INSTRUCTIONS TO FOLLOW: Show each line in the listing below that contains the word "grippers".

*** Opening INFORMATION SHOWN ***

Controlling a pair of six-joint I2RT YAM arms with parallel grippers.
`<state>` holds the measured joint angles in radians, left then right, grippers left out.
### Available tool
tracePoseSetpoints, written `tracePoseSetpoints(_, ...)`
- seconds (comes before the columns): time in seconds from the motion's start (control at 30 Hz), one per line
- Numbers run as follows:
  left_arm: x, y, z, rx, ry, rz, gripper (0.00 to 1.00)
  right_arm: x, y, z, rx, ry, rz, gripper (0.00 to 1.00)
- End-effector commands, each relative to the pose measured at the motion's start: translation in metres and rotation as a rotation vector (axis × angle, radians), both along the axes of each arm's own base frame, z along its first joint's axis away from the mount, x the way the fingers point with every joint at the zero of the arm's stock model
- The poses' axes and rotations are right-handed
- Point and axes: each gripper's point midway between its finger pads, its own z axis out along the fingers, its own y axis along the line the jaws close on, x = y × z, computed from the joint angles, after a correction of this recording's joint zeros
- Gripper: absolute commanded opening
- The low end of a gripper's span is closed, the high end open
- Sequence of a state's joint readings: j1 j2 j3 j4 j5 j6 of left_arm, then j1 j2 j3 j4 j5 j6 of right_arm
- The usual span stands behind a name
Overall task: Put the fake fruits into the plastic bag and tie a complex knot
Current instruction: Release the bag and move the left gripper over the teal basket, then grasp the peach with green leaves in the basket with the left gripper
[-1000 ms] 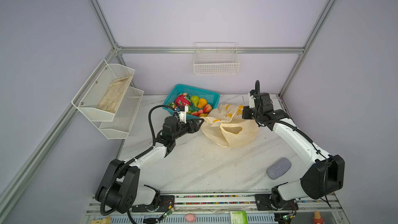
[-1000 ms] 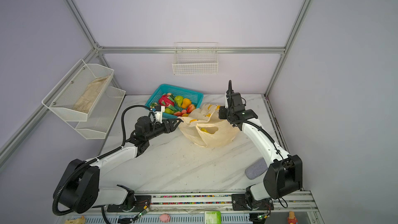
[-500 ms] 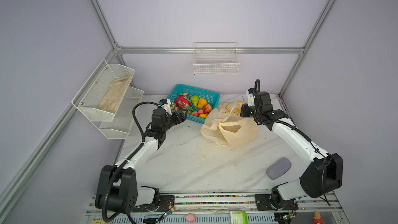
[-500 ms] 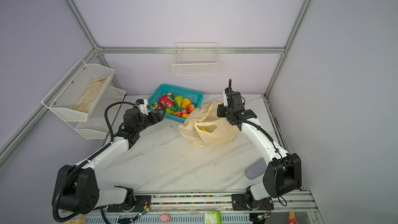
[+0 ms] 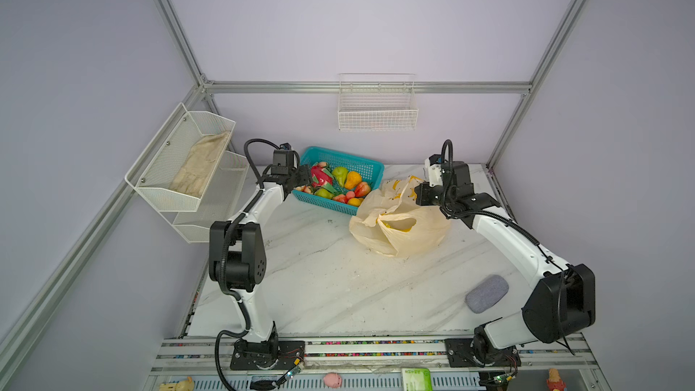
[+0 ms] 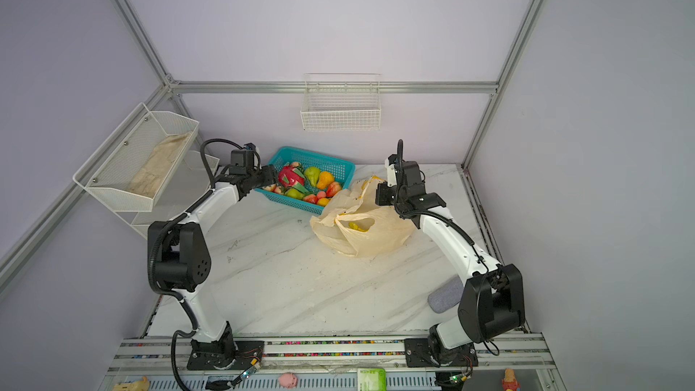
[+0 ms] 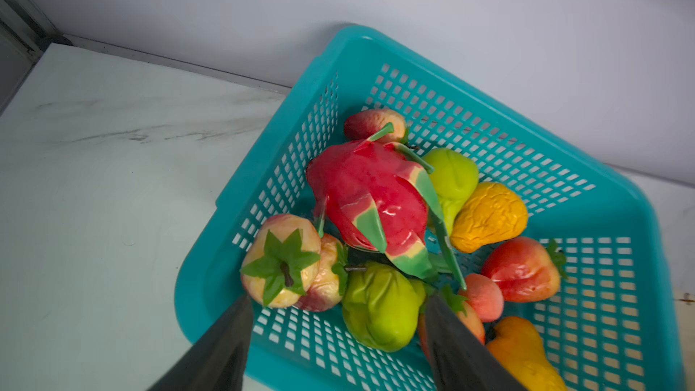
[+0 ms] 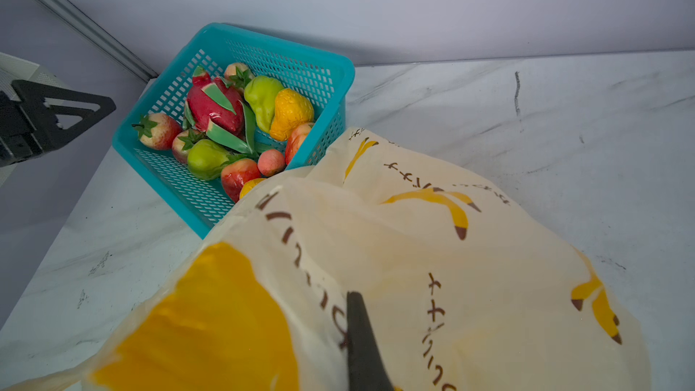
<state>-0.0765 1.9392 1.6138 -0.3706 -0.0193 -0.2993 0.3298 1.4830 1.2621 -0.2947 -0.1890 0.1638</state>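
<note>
Left gripper [image 7: 338, 300], jaws standing wide and empty, is hovering over the glossy plastic fake fruits [image 7: 370, 197] lying in the teal mesh basket [image 7: 489, 133]. Right gripper [image 8: 355, 310], closed, is holding up the thin banana-printed plastic bag [image 8: 413, 257] just beside. Loading step: the next move calls for descending onto one fruit and closing.

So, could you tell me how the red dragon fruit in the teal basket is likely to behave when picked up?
The dragon fruit looks glossy, so it may slip in a narrow grip. Its thin green leaf tips stick out and would probably bend rather than hold. It leans on a green pear in the basket, so lifting it might shift that.
</note>
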Motion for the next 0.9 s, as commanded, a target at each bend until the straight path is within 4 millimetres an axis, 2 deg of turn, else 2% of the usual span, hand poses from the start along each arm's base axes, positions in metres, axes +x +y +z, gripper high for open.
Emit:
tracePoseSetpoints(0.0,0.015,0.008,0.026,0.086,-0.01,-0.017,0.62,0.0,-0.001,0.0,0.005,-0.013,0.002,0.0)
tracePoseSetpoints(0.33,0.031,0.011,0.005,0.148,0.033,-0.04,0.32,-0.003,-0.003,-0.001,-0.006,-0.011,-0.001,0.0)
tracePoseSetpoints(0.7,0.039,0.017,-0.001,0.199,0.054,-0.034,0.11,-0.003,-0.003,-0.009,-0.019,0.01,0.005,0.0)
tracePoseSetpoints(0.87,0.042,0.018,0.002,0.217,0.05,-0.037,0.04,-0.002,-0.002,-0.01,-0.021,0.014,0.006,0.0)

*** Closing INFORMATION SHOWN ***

OUTPUT:
Controlling a pair of six-joint I2RT YAM arms with parallel grippers.
`<state>` holds the measured joint angles in radians, left then right, grippers left out.

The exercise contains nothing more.